Please repeat only the lines below starting at the line that holds "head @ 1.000" and ending at the line that holds "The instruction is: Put", exactly, with both of those lines included and every picture omitted.

++++ DATA FOR PROCESSING

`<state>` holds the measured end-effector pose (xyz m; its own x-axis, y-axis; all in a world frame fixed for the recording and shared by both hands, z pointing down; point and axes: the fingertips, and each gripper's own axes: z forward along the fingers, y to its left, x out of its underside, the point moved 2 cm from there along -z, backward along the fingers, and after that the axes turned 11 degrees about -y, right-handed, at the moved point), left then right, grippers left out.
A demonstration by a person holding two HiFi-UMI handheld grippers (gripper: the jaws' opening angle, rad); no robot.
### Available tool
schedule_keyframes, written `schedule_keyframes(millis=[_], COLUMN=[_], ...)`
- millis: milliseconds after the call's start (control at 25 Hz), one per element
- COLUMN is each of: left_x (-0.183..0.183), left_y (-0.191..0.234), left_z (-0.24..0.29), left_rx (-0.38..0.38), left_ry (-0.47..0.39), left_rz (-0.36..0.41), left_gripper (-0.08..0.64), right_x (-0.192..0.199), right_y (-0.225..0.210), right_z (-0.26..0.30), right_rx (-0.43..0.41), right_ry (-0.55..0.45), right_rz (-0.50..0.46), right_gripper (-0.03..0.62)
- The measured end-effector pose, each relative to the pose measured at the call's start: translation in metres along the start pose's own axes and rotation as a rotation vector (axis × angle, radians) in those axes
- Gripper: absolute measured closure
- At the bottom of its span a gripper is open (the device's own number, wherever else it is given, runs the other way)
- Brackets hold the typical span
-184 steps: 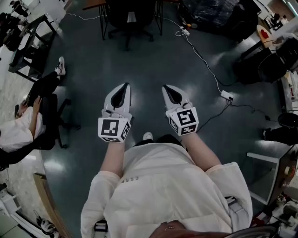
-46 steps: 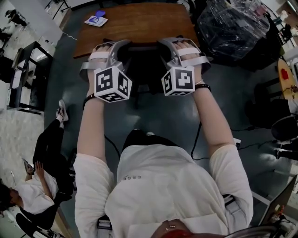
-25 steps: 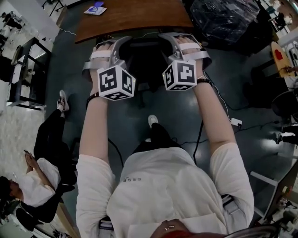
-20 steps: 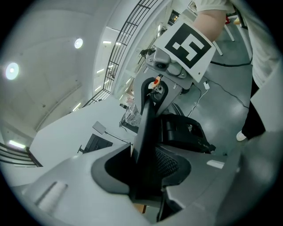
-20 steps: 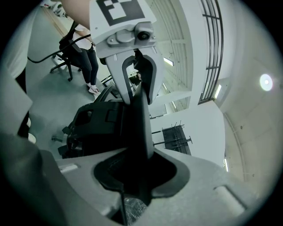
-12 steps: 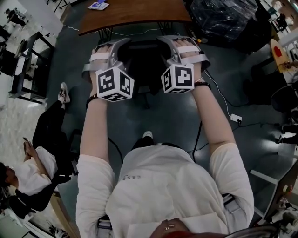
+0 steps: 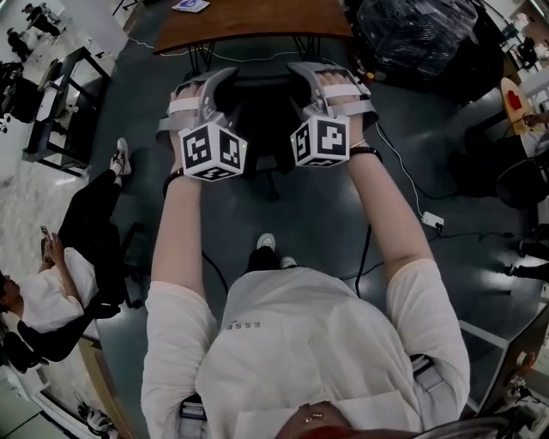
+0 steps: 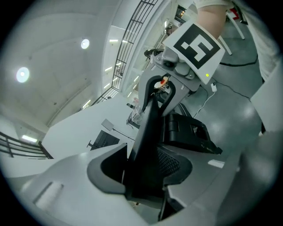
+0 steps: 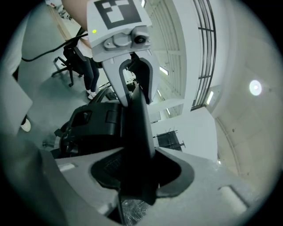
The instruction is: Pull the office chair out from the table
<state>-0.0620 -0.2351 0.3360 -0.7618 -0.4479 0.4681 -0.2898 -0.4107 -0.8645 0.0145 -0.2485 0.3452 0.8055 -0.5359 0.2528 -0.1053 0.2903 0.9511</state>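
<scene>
The black office chair (image 7: 266, 111) stands out on the dark floor, apart from the brown wooden table (image 7: 257, 19) at the top of the head view. My left gripper (image 7: 225, 79) is at the left edge of the chair's backrest and my right gripper (image 7: 300, 70) at its right edge. In the left gripper view the backrest edge (image 8: 148, 128) runs between my jaws, with the right gripper (image 8: 164, 90) opposite. The right gripper view shows the same backrest (image 9: 137, 128) between its jaws. Both pairs of jaws are opening, with dark gaps beside the backrest.
A seated person (image 7: 60, 283) on another chair is at the left. A black rack (image 7: 64, 94) stands further up the left side. A plastic-wrapped load (image 7: 420, 34) fills the upper right. A cable and power strip (image 7: 431, 219) lie on the floor at the right.
The chair and both grippers have come back away from the table, which has slid toward the top edge. The person's feet have stepped backward. Gaps have appeared between jaws and backrest.
</scene>
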Motion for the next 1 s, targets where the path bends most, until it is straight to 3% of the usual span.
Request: schedule_keyframes(millis=[160, 240, 360, 480, 560, 840, 1000], left_x=[-0.015, -0.022, -0.039, -0.064, -0.078, -0.106, -0.107], left_y=[-0.012, -0.019, -0.020, -0.020, -0.027, -0.070, -0.097], left_z=[-0.023, -0.041, -0.075, -0.104, -0.118, -0.152, -0.154], left_rx=[-0.115, -0.155, -0.260, -0.385, -0.441, -0.559, -0.517], left_ry=[-0.042, -0.051, -0.118, -0.243, -0.294, -0.302, -0.283], left_rz=[-0.052, -0.106, -0.312, -0.569, -0.683, -0.811, -0.828], left_gripper=[0.312, 0.346, 0.402, 0.443, 0.452, 0.545, 0.545], right_x=[-0.007, -0.009, -0.014, -0.021, -0.024, -0.021, -0.019], right_y=[0.001, 0.004, 0.017, 0.030, 0.035, 0.062, 0.083], right_z=[-0.034, -0.054, -0.083, -0.117, -0.138, -0.182, -0.197], right_rx=[0.128, 0.165, 0.186, 0.203, 0.222, 0.253, 0.244], right_ry=[-0.021, -0.020, -0.037, -0.069, -0.084, -0.098, -0.089], right_rz=[0.081, 0.153, 0.299, 0.485, 0.584, 0.827, 0.932], right_gripper=[0.391, 0.391, 0.422, 0.598, 0.600, 0.600, 0.600])
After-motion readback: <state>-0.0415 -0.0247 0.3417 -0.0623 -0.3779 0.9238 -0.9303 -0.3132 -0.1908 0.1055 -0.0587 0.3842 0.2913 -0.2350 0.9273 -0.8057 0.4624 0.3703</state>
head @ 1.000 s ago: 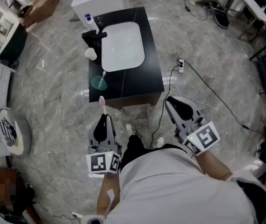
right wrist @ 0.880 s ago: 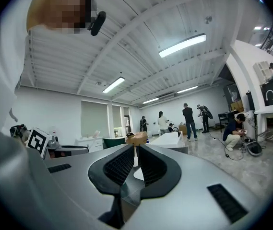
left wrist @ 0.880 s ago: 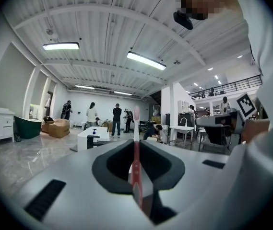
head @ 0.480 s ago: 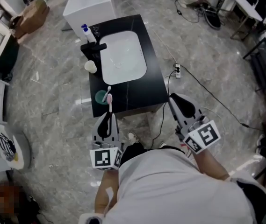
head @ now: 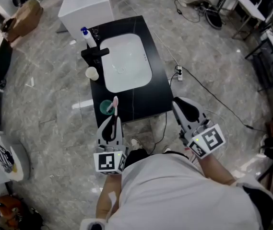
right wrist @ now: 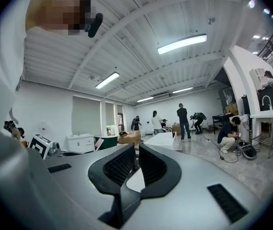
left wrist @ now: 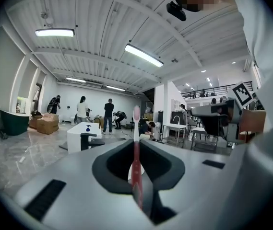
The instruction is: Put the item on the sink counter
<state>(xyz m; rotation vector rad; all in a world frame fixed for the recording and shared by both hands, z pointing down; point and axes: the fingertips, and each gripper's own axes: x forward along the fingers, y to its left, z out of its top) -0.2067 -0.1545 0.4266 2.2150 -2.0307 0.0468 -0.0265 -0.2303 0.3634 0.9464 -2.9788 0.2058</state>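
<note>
From the head view, the left gripper [head: 111, 120] carries a toothbrush [head: 114, 104]. Its pink head points forward over the near left corner of the black sink counter [head: 148, 97], above a green cup [head: 105, 108] that stands there. The white basin [head: 126, 63] fills the middle of the top, and a paper cup [head: 92, 73] sits near the black faucet [head: 95, 52].

To do this well, I would aim at the bare dark strip in front of the basin and lower the brush flat. I would keep it off the green cup so nothing tips, and let go only once the handle rests.

In the left gripper view, the left gripper [left wrist: 137, 150] has its jaws clamped on the red handle, with the toothbrush [left wrist: 136, 128] standing out straight between them.

In the right gripper view, the right gripper [right wrist: 137, 163] has its jaws drawn to a thin slit with nothing between them. It hangs off the counter's near right corner.
</note>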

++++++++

### FINISHED EXERCISE
head @ 1.000 s ago: 
right wrist @ 0.880 s ago: 
left wrist @ 0.880 s ago: 
head @ 0.480 s ago: 
head @ now: 
right wrist @ now: 
left wrist @ now: 
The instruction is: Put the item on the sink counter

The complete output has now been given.